Constant time search

Question

Suppose I have a rod which I cut to pieces. Given a point on the original rod, is there a way to find out which piece it belongs to, in constant time?

For example:

  |------------------|---------|---------------|
  0.0                4.5       7.8532          9.123

Given a position:

                                   ^
                                   |
                                   8.005

I would like to get 3rd piece.

It is possible to easily get such answer in O(log n) time with binary search but is it possible to do it in O(1)? If I pre-process the "cut" positions somehow?

Answer 1

If you assume the point you want to query is uniformly randomly chosen along the rod, then you can have EXPECTED constant time solution, without crazy memory explosion, as follows. If you break up the rod into N equally spaced pieces, where N is the number of original irregularly spaced segments you have in your rod, and then record for each of the N equal-sized pieces which of the original irregular segment(s) it overlaps, then to do a query you first just take the query point and do simple round-off to find out which equally spaced piece it lies in, then use that index to look up which of your original segments intersect the equally spaced piece, and then check each intersecting original segment to see if the segment contains your point (and you can use binary search if you want to make sure the worst-case performance is still logarithmic). The expected running time for this approach is constant if you assume that the query point is randomly chosen along your rod, and the amount of memory is O(N) if your rod was originally cut into N irregular pieces, so no crazy memory requirements.
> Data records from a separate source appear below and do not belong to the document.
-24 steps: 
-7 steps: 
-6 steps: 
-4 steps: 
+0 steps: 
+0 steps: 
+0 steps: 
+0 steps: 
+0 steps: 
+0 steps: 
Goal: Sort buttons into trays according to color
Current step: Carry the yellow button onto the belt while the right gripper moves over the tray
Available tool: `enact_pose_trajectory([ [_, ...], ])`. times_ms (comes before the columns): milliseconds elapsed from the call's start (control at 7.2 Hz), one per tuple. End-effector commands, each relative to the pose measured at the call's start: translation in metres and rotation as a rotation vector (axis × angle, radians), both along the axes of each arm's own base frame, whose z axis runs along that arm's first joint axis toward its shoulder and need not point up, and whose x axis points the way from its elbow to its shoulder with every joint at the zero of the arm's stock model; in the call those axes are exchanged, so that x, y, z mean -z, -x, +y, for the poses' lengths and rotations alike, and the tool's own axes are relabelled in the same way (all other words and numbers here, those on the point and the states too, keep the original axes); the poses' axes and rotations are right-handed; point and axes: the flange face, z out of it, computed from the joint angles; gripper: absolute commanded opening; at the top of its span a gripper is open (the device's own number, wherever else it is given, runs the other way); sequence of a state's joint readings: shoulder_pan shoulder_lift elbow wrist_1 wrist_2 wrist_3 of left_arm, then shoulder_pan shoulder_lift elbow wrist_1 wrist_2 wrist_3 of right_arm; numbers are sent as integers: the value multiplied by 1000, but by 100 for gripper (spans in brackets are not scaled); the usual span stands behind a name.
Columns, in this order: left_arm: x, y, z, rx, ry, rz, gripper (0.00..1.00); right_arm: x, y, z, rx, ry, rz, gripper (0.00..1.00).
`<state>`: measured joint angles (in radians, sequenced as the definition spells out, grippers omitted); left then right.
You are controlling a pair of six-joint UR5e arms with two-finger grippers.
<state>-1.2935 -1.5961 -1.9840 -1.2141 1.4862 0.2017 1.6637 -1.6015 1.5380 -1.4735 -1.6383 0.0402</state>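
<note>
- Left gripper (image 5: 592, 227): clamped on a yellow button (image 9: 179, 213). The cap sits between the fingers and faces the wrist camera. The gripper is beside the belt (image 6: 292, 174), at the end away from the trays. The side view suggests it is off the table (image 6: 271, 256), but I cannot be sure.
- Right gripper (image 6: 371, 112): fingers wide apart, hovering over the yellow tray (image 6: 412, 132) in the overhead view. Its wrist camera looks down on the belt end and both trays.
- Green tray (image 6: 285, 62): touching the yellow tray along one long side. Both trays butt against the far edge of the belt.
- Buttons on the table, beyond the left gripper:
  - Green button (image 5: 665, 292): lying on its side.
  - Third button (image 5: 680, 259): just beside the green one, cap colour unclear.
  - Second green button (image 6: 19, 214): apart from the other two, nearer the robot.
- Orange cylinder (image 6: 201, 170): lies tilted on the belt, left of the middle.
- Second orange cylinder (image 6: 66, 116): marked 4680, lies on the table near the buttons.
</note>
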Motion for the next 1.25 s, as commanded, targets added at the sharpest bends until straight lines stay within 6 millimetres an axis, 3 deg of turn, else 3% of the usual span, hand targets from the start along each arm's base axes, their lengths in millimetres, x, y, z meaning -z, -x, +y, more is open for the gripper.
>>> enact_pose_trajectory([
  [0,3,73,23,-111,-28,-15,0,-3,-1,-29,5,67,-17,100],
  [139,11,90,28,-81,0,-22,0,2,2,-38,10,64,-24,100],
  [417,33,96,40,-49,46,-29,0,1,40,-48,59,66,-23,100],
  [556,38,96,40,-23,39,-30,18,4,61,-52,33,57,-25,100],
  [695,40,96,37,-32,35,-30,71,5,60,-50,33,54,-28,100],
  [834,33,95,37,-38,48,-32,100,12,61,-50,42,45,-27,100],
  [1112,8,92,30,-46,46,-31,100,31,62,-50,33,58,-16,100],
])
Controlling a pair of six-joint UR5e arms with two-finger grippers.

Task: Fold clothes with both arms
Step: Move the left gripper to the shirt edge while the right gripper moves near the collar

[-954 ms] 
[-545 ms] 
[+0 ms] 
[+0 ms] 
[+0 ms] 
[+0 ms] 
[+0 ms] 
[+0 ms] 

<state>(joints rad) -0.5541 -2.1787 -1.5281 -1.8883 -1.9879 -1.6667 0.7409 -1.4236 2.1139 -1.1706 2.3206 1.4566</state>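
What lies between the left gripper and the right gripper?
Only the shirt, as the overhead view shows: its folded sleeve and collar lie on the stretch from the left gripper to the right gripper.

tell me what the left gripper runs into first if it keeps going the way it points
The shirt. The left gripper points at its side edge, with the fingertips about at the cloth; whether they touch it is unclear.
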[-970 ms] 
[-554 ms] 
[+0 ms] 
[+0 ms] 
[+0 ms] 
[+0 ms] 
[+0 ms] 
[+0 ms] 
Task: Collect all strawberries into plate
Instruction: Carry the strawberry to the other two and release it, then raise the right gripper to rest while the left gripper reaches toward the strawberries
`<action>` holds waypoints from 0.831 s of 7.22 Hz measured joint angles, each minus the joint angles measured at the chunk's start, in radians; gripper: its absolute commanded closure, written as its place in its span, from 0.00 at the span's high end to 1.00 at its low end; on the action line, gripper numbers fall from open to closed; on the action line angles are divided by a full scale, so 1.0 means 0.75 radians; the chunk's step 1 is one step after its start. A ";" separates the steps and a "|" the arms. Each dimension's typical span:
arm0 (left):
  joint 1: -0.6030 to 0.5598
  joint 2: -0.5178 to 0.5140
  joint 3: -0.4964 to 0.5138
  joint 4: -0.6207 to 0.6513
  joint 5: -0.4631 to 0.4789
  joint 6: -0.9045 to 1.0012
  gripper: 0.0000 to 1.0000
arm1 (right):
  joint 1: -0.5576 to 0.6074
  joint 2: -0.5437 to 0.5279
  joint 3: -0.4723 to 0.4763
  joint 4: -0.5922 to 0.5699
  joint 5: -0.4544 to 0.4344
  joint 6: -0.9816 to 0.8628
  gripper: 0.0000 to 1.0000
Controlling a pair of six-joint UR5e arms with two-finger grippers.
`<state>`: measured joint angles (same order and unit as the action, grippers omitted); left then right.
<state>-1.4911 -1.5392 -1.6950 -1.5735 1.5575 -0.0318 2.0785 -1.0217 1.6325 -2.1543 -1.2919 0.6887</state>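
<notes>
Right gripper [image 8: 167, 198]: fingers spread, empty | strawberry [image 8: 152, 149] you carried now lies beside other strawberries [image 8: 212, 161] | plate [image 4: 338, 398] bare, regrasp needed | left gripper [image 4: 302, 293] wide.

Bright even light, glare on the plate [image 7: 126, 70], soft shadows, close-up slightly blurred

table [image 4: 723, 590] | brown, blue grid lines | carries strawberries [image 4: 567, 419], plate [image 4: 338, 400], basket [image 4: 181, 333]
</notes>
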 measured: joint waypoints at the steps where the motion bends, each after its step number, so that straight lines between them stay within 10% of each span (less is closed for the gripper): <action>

PROOF OF EXPECTED O(1) RUNNING TIME:

When you count the total number of intersection pairs between your original N irregular segments and the N equally-spaced pieces I propose constructing, the total number is no more than 2*(N+1) (because if you sort all the end-points of all the regular and irregular segments, a new intersection pair can always be charged to one of the end-points defining either a regular or irregular segment). So you have a multi-set of at most 2(N+1) of your irregular segments, distributed out in some fashion among the N regular segments that they intersect. The actual distribution of intersections among the regular segments doesn't matter. When you have a uniform query point and compute the expected number of irregular segments that intersect the regular segment that contains the query point, each regular segment has probability 1/N of being chosen by the query point, so the expected number of intersected irregular segments that need to be checked is 2*(N+1)/N = O(1).